# TASK DESCRIPTION:
From the data that follows, print exactly the lines starting at the one containing "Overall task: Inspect" and ending at the one containing "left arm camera"; include both of them and nothing more.
= Beginning of Section =
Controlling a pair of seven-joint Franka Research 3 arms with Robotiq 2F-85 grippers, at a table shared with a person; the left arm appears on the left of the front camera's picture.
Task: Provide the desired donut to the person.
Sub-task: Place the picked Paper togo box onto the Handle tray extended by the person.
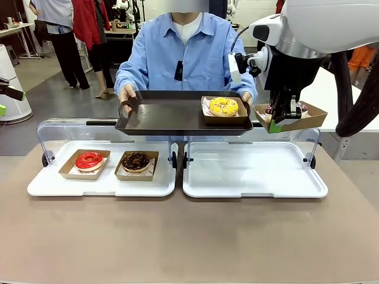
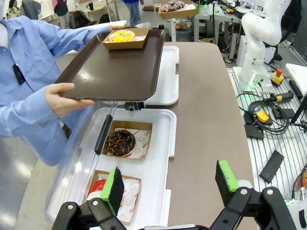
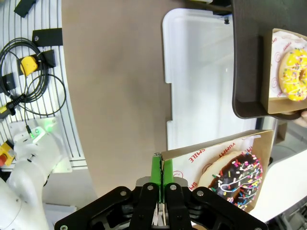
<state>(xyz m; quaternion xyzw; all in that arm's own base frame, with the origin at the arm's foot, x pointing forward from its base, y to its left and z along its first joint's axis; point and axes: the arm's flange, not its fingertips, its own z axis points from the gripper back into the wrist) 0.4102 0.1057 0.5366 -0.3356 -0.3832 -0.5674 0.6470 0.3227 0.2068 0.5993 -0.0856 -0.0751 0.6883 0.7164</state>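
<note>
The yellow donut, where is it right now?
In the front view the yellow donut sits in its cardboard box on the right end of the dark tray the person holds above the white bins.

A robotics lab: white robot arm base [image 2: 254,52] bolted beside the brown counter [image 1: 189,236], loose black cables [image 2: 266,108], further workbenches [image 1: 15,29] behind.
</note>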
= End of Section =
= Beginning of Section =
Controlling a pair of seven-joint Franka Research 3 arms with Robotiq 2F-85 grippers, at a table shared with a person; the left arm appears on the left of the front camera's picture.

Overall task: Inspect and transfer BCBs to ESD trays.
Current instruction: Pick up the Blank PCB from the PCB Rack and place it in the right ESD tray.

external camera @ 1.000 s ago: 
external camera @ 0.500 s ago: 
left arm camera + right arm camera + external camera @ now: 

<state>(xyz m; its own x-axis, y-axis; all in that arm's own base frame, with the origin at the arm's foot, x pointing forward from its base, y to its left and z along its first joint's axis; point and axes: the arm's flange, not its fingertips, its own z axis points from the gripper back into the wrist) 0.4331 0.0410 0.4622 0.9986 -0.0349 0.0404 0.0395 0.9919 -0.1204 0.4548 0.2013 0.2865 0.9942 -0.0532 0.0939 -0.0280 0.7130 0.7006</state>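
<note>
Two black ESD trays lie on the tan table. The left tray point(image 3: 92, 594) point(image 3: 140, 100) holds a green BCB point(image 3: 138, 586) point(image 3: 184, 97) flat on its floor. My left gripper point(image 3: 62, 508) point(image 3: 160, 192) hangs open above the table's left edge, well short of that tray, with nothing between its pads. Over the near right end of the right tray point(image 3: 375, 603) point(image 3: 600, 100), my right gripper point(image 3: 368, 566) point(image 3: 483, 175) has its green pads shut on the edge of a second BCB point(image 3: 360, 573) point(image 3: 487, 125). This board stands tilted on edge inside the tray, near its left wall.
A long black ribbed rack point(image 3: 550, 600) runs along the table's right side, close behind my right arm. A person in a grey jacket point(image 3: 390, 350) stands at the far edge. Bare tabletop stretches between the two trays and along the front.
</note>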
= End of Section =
# ANSWER TO THE PROBLEM:
Overall task: Inspect and transfer BCBs to ESD trays.
Current instruction: Pick up the Blank PCB from the PCB Rack and place it in the right ESD tray.

external camera @ 1.000 s ago: 
external camera @ 0.500 s ago: 
left arm camera + right arm camera + external camera @ now: 

The exercise requires no additional answer.